• [WHAT YOU WILL DO]:
Copy out exactly the stretch of the listing below that begins at the line containing "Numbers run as" and ends at the line containing "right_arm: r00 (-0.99", and copy nothing outside it.

• [PROVIDED MATERIAL]:
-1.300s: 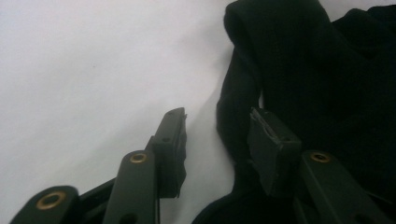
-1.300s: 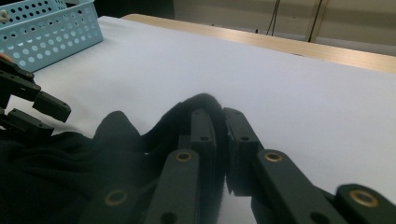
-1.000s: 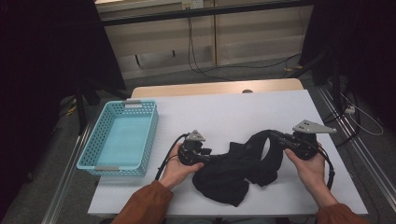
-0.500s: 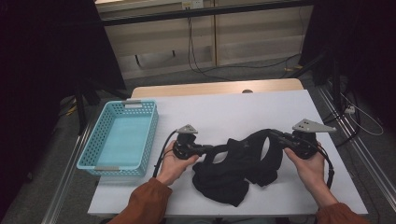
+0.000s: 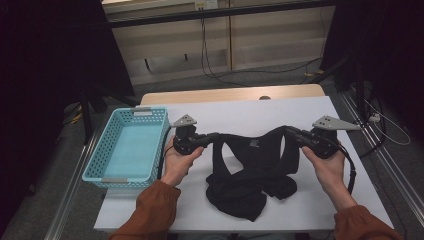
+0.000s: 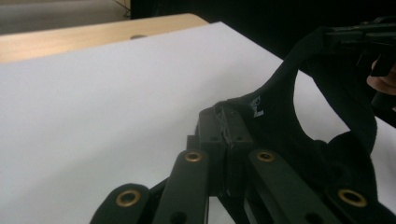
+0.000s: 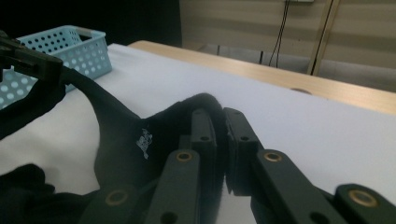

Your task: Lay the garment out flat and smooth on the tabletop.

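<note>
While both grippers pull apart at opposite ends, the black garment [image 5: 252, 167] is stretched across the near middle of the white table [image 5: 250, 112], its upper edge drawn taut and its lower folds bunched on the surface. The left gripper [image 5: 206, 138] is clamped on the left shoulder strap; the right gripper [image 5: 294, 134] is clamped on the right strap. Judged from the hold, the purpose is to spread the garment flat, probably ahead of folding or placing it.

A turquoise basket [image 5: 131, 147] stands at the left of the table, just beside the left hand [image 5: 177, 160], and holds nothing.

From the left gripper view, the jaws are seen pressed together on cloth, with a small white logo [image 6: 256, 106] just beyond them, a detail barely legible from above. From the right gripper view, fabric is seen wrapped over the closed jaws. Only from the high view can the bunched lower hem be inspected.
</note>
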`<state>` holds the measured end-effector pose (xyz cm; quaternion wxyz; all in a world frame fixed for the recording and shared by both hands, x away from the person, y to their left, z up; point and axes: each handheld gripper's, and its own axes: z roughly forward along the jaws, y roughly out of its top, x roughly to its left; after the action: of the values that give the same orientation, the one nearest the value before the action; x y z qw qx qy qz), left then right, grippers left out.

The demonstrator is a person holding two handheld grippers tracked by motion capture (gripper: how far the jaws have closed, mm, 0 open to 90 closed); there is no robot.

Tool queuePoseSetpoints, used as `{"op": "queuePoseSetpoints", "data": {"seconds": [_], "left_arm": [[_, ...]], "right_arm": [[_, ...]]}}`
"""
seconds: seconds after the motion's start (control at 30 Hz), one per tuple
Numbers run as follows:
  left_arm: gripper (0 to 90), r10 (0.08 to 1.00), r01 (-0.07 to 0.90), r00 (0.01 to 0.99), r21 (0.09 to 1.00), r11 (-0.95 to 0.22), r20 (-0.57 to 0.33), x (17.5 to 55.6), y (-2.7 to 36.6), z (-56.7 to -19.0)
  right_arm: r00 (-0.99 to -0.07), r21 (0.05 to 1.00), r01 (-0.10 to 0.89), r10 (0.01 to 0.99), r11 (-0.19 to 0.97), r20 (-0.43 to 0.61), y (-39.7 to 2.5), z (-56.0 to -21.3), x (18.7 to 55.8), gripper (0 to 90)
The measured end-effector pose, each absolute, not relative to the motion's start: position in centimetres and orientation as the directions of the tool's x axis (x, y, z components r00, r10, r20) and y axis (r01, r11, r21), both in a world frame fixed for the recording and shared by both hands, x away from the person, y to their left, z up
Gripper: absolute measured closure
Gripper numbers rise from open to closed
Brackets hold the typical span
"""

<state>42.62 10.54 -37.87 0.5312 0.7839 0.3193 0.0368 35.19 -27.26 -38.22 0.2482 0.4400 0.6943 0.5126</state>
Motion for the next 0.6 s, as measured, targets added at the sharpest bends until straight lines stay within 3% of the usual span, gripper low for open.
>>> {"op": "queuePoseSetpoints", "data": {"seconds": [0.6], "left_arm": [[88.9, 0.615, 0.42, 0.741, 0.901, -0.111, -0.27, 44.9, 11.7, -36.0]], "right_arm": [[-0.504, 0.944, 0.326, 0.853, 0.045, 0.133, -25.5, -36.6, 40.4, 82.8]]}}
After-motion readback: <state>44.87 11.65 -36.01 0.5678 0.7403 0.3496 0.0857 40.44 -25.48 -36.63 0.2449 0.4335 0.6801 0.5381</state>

• [ANSWER SPACE]:
Numbers run as follows:
  left_arm: gripper (0 to 90), r10 (0.08 to 1.00), r01 (-0.07 to 0.90), r00 (0.01 to 0.99), r21 (0.09 to 1.00), r11 (-0.95 to 0.22), r20 (-0.57 to 0.33), x (17.5 to 55.6), y (-2.7 to 36.6), z (-56.7 to -19.0)
  right_arm: r00 (-0.99 to -0.07), r21 (0.05 to 1.00), r01 (-0.10 to 0.89), r10 (0.01 to 0.99), r11 (-0.19 to 0.97), r20 (-0.43 to 0.61), y (-39.7 to 2.5), z (-56.0 to -21.3), x (18.7 to 55.8), gripper (0 to 90)

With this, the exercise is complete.